### Material for this task
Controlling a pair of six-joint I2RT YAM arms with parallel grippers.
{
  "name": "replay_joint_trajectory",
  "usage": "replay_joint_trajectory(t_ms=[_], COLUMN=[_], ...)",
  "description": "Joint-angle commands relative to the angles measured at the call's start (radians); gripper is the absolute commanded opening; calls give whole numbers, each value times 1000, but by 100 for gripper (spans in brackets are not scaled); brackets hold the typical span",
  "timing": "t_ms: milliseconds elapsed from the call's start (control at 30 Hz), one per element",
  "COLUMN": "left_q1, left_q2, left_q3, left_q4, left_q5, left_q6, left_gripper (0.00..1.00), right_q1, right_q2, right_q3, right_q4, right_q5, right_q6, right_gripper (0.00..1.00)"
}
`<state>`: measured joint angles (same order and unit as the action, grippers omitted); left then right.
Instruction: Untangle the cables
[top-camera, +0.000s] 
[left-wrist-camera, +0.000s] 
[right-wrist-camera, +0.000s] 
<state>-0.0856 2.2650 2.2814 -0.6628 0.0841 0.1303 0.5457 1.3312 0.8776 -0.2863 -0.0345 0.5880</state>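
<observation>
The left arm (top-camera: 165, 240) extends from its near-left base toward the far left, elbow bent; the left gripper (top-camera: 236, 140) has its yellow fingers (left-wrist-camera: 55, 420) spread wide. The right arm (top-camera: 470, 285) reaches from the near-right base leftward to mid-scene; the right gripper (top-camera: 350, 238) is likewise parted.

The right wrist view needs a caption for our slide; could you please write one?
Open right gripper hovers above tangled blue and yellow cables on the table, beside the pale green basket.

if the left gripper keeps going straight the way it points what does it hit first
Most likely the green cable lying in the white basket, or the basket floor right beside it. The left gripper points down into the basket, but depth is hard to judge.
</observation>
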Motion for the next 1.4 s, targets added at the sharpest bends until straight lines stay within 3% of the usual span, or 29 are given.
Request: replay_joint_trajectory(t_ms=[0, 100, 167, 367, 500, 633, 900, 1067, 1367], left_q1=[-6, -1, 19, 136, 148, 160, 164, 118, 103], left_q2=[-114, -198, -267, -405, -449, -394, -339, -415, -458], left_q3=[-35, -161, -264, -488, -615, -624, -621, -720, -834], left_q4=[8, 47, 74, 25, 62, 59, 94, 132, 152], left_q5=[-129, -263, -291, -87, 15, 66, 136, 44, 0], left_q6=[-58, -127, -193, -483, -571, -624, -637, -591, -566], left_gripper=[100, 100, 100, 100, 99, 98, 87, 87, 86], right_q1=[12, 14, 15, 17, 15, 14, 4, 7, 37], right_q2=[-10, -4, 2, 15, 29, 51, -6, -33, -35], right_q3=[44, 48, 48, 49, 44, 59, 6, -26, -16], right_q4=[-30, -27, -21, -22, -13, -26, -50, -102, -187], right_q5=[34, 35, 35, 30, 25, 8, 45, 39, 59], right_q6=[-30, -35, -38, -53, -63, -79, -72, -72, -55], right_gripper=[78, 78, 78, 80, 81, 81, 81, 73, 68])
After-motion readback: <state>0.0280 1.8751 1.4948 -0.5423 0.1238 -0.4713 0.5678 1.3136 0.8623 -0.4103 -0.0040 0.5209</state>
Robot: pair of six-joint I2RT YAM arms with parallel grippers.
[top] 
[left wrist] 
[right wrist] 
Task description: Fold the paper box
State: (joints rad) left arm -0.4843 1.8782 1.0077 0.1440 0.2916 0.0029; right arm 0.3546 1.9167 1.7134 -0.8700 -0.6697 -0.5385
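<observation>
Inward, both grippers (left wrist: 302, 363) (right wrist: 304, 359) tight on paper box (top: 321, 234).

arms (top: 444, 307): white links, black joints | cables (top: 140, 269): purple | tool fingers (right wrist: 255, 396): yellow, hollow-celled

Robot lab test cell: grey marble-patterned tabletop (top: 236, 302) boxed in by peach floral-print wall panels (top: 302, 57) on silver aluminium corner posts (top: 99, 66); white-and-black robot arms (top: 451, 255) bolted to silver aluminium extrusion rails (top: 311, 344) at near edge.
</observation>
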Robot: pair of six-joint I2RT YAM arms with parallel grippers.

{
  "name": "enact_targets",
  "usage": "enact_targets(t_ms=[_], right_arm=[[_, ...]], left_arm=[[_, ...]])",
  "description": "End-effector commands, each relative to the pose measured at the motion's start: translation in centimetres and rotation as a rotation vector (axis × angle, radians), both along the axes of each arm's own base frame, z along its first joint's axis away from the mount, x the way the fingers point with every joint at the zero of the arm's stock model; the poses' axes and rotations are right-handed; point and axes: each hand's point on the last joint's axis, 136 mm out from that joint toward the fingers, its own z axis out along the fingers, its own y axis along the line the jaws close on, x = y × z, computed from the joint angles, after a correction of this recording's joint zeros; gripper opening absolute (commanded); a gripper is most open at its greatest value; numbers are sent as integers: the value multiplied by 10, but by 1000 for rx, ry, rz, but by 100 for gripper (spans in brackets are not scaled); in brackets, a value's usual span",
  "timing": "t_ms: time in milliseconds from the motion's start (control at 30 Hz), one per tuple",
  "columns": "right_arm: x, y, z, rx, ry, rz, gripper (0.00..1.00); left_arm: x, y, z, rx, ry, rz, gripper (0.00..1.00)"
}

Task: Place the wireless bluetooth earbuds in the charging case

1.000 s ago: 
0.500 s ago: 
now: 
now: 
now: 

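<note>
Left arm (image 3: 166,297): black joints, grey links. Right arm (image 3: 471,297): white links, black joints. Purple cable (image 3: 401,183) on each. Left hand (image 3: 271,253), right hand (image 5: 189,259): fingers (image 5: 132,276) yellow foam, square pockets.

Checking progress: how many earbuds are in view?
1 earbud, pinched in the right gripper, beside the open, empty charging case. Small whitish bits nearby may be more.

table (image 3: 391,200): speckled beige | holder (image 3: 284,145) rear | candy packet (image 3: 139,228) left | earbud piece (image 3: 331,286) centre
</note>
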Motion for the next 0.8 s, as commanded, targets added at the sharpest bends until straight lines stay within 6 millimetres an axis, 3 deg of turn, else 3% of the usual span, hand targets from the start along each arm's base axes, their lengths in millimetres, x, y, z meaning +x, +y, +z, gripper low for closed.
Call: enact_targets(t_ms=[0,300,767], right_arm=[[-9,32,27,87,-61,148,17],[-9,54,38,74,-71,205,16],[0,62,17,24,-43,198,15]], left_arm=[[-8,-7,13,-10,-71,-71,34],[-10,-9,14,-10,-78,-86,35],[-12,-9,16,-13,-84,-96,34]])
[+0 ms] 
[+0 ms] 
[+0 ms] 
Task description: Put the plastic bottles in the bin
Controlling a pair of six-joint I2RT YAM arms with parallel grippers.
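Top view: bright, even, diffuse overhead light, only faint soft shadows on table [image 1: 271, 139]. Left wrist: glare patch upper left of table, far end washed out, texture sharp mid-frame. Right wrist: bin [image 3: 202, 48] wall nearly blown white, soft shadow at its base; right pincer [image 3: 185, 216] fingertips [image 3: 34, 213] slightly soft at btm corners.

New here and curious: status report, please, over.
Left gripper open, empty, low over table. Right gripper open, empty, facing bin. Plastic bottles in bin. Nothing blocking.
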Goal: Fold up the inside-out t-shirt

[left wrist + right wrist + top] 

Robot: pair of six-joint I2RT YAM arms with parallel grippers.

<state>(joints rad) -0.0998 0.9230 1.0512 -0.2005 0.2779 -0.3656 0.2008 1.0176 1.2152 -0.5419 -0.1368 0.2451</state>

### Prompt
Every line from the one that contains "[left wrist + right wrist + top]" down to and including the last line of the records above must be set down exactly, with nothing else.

### Output for this task
[left wrist + right wrist + top] 

Robot: pair of six-joint I2RT YAM arms with parallel grippers.

<state>(joints rad) -0.0998 0.9230 1.0512 -0.2005 0.2779 -0.3656 0.2008 1.0176 1.2152 -0.5419 -0.1368 0.2451</state>

No further output is expected here.